● **Required work**: Transcribe the data exactly.

● **Source data**:
┌──
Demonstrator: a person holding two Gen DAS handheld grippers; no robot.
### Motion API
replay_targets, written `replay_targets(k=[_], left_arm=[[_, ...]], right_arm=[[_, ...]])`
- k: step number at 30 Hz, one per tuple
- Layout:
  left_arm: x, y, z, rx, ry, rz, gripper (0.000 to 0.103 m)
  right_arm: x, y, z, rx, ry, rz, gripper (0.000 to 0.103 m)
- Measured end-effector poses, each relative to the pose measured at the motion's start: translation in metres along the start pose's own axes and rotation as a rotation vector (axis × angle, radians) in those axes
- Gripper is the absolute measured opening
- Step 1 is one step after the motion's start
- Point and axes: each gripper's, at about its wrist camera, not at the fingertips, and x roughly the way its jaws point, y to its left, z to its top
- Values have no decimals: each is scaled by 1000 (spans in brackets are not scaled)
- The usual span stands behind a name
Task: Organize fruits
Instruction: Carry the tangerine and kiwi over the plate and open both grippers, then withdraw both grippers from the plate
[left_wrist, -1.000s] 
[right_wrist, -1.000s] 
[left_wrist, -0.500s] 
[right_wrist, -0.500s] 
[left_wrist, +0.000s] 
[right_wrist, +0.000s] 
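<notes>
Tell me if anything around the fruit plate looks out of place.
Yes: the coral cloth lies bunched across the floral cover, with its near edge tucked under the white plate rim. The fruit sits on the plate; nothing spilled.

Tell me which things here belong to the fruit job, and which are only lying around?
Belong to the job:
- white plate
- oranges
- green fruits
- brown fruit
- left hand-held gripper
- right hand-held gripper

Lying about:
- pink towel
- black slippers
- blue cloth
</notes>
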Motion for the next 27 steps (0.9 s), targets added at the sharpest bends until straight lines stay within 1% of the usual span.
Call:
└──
● **Task response**:
Demonstrator: a person holding two Gen DAS handheld grippers; no robot.
### Motion API
replay_targets, written `replay_targets(k=[_], left_arm=[[_, ...]], right_arm=[[_, ...]])`
- k: step number at 30 Hz, one per tuple
- Layout:
  left_arm: x, y, z, rx, ry, rz, gripper (0.000 to 0.103 m)
  right_arm: x, y, z, rx, ry, rz, gripper (0.000 to 0.103 m)
- Measured end-effector poses, each relative to the pose measured at the motion's start: translation in metres along the start pose's own axes and rotation as a rotation vector (axis × angle, radians) in those axes
- Gripper is the absolute measured opening
- Step 1 is one step after the motion's start
- Point and axes: each gripper's, at about its wrist camera, not at the fingertips, and x roughly the way its jaws point, y to its left, z to its top
- Values have no decimals: each is scaled by 1000 (spans in brackets are not scaled)
- The usual span stands behind a name
Task: Organize fruits
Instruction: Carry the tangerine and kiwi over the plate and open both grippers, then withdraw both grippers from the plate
[left_wrist, -1.000s] 
[right_wrist, -1.000s] 
[left_wrist, -0.500s] 
[right_wrist, -0.500s] 
[left_wrist, +0.000s] 
[right_wrist, +0.000s] 
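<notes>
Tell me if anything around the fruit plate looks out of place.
Yes: the coral cloth lies bunched across the floral cover, with its near edge tucked under the white plate rim. The fruit sits on the plate; nothing spilled.

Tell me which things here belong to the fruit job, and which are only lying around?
Belong to the job:
- white plate
- oranges
- green fruits
- brown fruit
- left hand-held gripper
- right hand-held gripper

Lying about:
- pink towel
- black slippers
- blue cloth
</notes>
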Motion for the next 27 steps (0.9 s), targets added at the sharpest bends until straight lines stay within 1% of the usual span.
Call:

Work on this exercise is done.